§ **Problem details**: Please keep the pictures out and write out exactly the lines from the first in the data below through the one containing "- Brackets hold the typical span", both included.

━━━ Raw data

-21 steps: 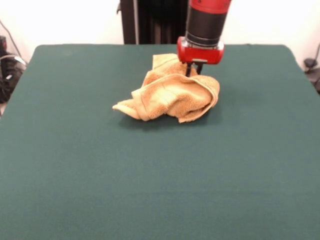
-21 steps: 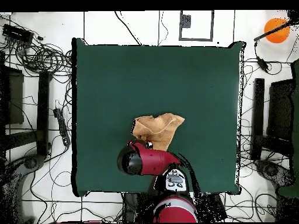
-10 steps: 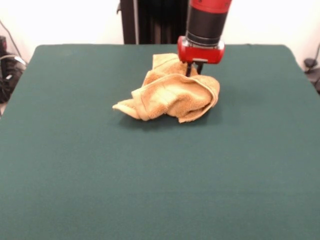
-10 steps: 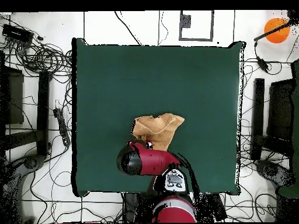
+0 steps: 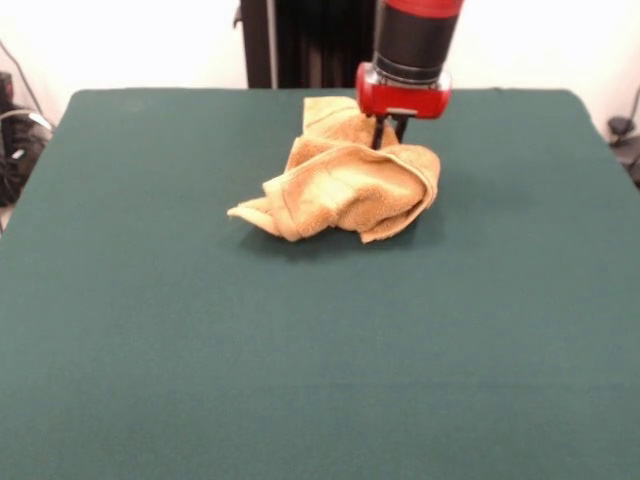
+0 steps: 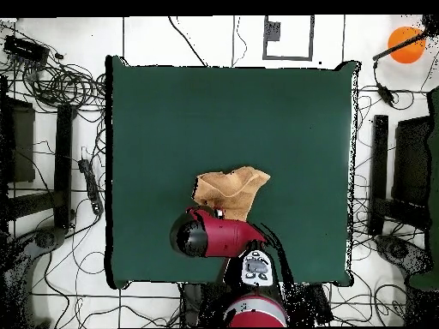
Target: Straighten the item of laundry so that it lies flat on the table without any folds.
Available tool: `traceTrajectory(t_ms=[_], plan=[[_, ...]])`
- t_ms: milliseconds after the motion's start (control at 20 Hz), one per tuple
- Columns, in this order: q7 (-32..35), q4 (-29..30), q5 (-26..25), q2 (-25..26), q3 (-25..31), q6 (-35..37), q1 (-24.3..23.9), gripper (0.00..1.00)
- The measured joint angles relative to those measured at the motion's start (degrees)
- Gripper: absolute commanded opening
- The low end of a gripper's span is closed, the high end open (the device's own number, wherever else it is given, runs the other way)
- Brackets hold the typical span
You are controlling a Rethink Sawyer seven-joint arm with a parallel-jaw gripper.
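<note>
Towel (image 5: pixel 345 180) sits crumpled on the green table (image 5: pixel 300 340), bunched into a heap with several thick folds, not flat. In the front view it lies in the far half of the table, a little toward the right-hand edge from the centre line, well clear of every edge and corner. One flap stands up at the far side of the heap, rising above the rest of the pile; a rolled lobe hangs over at the right; a thin pointed corner trails out along the cloth toward the left edge. Hem line is visible running across the front of the bundle. In the overhead view the towel (image 6: pixel 230 192) shows as a rough, uneven patch closer to the table (image 6: pixel 171 111) edge on the robot's side than to the opposite edge, roughly midway between the two side edges. Gripper (image 5: pixel 388 133) comes down from the red wrist housing directly at the far right part of the heap, dark fingers reaching into the raised flap at the top of the pile. The fingers appear pinched on the towel, the cloth at that spot drawn upward toward them, though the contact point itself is partly hidden by folds. In the overhead view the red and black arm (image 6: pixel 210 236) covers the gripper and the towel's near edge, so the grip cannot be checked from there. Rest of table surface bare green cloth.
</note>
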Motion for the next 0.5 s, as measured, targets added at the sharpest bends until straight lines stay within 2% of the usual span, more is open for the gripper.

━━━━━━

§ **Solution for this problem**:
-21 steps: 
-21 steps: 
-10 steps: 
-10 steps: 
+0 steps: 
+0 steps: 
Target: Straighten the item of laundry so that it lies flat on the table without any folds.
Available tool: `traceTrajectory(t_ms=[_], plan=[[_, ...]])`
- t_ms: milliseconds after the motion's start (control at 20 Hz), one per tuple
- Columns, in this order: q7 (-32..35), q4 (-29..30), q5 (-26..25), q2 (-25..26), q3 (-25..31), q6 (-35..37), q1 (-24.3..23.9), gripper (0.00..1.00)
- The measured joint angles relative to those measured at the motion's start (degrees)
- Gripper: absolute commanded opening
- The low end of a gripper's span is closed, the high end open (the device's own number, wherever else it is given, runs the other way)
- Brackets hold the typical span

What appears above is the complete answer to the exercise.